[Work to be completed] Begin at the line containing "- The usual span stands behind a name" in the data below and go on through the line containing "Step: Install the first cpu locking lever", repeating each line exactly; include both ends and no other line.

[Dataset section]
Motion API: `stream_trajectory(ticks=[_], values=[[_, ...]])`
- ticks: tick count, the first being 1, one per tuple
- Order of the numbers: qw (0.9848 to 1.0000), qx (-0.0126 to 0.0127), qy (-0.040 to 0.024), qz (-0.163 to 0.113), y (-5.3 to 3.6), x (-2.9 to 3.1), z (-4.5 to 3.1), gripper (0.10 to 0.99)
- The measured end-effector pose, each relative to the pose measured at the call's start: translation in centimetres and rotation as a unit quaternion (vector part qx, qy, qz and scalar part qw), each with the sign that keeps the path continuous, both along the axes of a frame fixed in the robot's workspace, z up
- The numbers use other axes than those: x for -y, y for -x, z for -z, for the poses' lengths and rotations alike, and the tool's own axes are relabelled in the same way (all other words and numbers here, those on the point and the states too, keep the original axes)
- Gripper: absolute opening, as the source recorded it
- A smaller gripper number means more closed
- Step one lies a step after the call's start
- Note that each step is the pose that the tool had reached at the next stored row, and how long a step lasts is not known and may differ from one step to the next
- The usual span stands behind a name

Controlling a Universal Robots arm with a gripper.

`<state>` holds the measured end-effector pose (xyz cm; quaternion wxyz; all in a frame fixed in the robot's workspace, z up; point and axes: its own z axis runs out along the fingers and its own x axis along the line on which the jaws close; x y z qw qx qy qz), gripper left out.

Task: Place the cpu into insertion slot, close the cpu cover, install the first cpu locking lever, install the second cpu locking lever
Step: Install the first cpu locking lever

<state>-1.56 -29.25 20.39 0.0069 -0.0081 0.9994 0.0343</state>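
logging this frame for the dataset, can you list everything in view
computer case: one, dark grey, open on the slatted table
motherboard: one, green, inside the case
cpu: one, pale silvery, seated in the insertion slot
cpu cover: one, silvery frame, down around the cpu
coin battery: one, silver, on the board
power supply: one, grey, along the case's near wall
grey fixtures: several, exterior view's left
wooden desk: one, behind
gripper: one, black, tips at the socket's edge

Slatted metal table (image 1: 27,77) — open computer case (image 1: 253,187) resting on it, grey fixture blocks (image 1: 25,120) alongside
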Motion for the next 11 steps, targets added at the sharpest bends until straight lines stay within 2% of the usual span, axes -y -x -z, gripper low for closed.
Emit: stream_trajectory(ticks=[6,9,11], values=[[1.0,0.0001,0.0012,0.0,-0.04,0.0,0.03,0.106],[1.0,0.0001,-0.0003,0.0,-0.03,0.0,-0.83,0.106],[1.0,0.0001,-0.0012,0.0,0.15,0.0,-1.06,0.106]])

[Exercise output]
- The usual span stands behind a name

Controlling a Universal Robots arm with a gripper.

`<state>` holds the measured end-effector pose (xyz cm; quaternion wxyz; all in a frame fixed in the robot's workspace, z up; point and axes: its own z axis runs out along the fingers and its own x axis along the line on which the jaws close; x y z qw qx qy qz), gripper left out.

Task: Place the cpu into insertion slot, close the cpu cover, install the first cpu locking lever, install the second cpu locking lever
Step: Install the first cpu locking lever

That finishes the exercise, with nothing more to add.